But is that drastic, or realistic? Personally, I feel that it’s closer to being realistic, but that parents should still make an informed, educated decision about the time their kids spend in front of the tube. Here are some things to consider:

The Overall Health of Your Child
Is your child active or sedentary? Is he overweight or at a healthy weight? Many kids who spend too much time watching TV are overweight- partly because they’re not getting enough physical activity, and partly because of what they’re watching. Many of the commercials on TV today are for food or snacks- and watching these ads over and over creates a yearning for them, and often the illusion of hunger- which makes you go grab a snack. Snacking while watching TV then leads to the association of TV with food- so the next time you watch, you get hungry. It’s a vicious cycle, and one that often leads to childhood obesity.
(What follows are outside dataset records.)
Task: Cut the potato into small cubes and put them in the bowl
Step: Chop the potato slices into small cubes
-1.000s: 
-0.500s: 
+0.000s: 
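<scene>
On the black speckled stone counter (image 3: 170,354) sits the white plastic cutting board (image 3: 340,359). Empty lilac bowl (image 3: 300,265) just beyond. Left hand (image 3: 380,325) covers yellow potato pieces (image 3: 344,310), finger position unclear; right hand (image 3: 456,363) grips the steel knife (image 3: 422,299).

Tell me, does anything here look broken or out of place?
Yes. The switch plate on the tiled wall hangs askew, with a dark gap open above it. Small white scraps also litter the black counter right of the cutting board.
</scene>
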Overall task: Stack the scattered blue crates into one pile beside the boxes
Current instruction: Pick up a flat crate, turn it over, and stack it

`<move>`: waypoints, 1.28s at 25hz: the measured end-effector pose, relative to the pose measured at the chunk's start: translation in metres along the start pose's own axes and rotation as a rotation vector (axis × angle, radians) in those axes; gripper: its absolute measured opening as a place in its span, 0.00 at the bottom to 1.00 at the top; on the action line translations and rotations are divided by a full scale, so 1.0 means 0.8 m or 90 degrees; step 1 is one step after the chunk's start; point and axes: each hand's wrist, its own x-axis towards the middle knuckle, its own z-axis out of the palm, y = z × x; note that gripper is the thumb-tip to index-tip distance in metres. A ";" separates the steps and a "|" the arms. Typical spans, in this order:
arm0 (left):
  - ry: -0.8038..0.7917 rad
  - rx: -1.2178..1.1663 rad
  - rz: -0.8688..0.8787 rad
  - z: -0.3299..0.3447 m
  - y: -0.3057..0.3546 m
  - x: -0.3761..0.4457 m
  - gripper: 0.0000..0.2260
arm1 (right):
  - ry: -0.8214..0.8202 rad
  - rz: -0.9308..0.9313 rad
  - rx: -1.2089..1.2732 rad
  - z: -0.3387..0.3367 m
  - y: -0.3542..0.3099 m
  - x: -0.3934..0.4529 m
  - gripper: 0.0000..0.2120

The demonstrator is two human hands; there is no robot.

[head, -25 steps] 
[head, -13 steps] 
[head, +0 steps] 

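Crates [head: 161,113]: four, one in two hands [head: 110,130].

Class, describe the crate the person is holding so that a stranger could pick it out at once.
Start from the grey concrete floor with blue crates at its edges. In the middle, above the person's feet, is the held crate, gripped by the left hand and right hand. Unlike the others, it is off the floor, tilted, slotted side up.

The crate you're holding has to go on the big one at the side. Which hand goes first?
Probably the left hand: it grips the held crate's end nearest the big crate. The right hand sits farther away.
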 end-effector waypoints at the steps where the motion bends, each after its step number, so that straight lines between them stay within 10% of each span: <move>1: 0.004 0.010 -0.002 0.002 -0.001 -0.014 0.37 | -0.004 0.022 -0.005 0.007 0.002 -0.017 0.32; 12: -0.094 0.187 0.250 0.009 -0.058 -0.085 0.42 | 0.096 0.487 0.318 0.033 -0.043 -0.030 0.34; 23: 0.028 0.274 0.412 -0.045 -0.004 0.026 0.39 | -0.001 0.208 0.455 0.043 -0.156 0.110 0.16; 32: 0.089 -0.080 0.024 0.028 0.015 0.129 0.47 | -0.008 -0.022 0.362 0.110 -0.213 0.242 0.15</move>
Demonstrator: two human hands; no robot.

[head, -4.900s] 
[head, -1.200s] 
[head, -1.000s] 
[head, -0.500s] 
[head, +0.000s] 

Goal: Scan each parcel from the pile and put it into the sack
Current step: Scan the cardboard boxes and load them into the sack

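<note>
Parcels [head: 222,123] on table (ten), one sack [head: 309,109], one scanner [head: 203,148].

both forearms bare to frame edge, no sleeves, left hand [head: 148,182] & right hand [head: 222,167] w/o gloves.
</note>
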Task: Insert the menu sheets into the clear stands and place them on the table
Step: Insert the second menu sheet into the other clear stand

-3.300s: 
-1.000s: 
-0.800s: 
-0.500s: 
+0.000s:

Your Child’s Ability to Engage in Other Activities
Does your child have activities other than watching TV? What would happen if you sent them outside to play? Would they sit on the step like a bump on a log, or get active outside with their friends? Many kids who watch too much TV don’t have any other recreational interests- their “down time” is spent in front of the tube. This also leads to not wanting to do anything else but watch TV, which robs them of healthy activity and the opportunity to develop other interests.

Why is Your Child Watching?
I will be the first to admit that all of my kids watch some TV. When I’m trying to put the baby to sleep, I am not above popping in a video for my toddler to watch if it keeps her still and quiet long enough for me to do this. There are also times when I will have my older kids watch a specific show to enhance their schoolwork. In my opinion, this type of viewing is okay- which is not to say that they don’t watch purely for enjoyment- they do- but no more than an hour per day. That’s what works for us- it’s not necessarily right for everyone. As a parent, consider why the TV is on- is it for background noise, educational value, or entertainment- and make sure they’re watching for a reason. It makes it easier to monitor the time and content that way.